__Problem__
Beginning with the line that contains "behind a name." in the material below, print each line exactly until the line that contains "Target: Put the" has been printed, then stop.

__Exercise materials__

'''

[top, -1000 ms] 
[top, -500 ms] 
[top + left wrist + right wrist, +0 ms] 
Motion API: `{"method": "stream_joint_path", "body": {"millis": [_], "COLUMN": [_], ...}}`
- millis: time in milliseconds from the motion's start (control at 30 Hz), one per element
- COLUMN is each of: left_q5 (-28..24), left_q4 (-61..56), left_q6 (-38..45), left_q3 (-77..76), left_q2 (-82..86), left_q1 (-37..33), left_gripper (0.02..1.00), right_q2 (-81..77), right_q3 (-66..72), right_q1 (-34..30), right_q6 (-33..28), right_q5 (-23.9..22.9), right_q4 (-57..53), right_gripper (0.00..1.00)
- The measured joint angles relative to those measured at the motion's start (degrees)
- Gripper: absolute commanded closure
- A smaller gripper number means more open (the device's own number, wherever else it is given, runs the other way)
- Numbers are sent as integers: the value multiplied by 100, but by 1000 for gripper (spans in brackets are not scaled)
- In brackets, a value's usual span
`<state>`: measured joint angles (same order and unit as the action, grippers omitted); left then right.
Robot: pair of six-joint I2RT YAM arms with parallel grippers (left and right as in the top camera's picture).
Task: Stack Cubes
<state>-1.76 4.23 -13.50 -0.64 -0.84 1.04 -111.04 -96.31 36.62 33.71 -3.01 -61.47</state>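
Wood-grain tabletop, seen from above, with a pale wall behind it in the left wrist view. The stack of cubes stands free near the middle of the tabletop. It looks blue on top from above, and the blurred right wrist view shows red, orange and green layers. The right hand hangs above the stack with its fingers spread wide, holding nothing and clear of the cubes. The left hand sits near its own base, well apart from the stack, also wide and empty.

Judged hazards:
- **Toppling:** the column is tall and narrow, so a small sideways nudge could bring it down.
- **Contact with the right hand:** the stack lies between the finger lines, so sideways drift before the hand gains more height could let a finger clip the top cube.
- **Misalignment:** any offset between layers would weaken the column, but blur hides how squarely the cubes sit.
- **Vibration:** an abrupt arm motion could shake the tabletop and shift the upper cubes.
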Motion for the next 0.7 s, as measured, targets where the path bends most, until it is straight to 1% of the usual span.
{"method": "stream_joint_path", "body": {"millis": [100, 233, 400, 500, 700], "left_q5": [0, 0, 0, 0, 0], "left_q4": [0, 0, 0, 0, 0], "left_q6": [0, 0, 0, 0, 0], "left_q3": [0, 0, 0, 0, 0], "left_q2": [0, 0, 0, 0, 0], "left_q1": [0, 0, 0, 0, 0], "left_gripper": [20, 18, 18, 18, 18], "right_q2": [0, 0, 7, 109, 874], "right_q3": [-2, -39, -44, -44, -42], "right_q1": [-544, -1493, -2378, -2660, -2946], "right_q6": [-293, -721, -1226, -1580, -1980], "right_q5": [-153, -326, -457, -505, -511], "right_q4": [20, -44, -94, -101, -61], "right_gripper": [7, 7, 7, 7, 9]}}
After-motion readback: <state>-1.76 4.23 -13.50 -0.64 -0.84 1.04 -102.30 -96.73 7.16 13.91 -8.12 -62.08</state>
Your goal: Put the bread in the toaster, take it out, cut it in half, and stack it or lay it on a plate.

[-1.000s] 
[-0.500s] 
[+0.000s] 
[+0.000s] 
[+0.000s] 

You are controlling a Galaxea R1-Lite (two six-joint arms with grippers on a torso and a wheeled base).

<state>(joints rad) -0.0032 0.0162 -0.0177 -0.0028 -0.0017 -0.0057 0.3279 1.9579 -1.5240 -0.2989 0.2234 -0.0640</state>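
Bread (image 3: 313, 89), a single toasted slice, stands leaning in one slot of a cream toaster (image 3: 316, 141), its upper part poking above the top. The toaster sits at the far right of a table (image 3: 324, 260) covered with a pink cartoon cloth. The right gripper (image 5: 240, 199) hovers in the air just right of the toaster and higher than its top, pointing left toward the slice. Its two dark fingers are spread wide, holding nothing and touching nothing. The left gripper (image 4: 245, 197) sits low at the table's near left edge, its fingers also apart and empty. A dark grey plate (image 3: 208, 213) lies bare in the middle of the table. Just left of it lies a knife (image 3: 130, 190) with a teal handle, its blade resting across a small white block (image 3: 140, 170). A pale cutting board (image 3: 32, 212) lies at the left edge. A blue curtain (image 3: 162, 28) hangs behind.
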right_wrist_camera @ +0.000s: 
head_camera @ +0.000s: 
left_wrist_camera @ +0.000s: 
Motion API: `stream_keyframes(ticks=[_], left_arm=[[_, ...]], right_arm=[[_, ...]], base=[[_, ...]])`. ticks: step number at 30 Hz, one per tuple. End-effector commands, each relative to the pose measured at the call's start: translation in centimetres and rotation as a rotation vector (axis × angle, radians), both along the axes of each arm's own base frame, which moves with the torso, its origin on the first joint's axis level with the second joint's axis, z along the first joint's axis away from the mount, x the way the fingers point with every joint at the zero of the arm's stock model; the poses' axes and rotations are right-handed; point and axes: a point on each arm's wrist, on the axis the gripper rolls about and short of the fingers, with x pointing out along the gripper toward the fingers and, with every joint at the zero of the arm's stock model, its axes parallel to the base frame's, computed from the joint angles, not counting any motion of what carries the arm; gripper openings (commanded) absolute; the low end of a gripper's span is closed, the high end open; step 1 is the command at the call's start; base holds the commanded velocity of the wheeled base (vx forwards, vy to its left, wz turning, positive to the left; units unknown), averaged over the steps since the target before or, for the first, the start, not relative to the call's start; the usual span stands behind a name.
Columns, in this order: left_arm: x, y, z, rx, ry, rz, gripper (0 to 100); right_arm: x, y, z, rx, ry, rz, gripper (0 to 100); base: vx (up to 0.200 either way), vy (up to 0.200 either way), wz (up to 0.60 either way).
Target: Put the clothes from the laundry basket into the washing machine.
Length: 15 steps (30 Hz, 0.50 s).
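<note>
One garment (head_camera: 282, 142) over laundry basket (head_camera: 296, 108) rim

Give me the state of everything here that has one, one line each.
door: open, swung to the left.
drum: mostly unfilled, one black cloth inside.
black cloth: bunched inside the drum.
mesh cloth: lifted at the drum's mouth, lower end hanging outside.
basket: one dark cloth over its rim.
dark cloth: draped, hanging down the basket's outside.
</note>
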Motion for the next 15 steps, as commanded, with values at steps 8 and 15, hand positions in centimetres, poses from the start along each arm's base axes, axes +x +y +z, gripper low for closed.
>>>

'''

__Result of this task__
Motion API: `stream_keyframes(ticks=[_], left_arm=[[_, ...]], right_arm=[[_, ...]], base=[[_, ...]])`. ticks: step number at 30 Hz, one per tuple. End-effector commands, each relative to the pose measured at the call's start: translation in centimetres and rotation as a rotation vector (axis × angle, radians), both along the axes of each arm's own base frame, which moves with the torso, its origin on the first joint's axis level with the second joint's axis, z along the first joint's axis away from the mount, x the way the fingers point with every joint at the zero of the arm's stock model; the poses' axes and rotations are right-handed; point and axes: a point on each arm's wrist, on the axis the gripper rolls about and short of the fingers, with x pointing out along the gripper toward the fingers and, with every joint at the zero of the arm's stock model, its axes parallel to the base frame's, computed from the joint angles, not counting any motion of what carries the arm; gripper openings (commanded) absolute; the low end of a gripper's span is closed, the high end open; step 1 is the command at the call's start; base holds the commanded velocity of the wheeled base (vx forwards, vy to its left, wz turning, positive to the left; units unknown), averaged over the steps since the target before or, for the first, the start, not relative to the call's start; the usual span stands behind a name.
Columns, in this order: left_arm: x, y, z, rx, ry, rz, gripper (0 to 100); right_arm: x, y, z, rx, ry, rz, gripper (0 to 100); base: vx (up to 0.200 either way), vy (up to 0.200 either way), wz (up to 0.60 either way).
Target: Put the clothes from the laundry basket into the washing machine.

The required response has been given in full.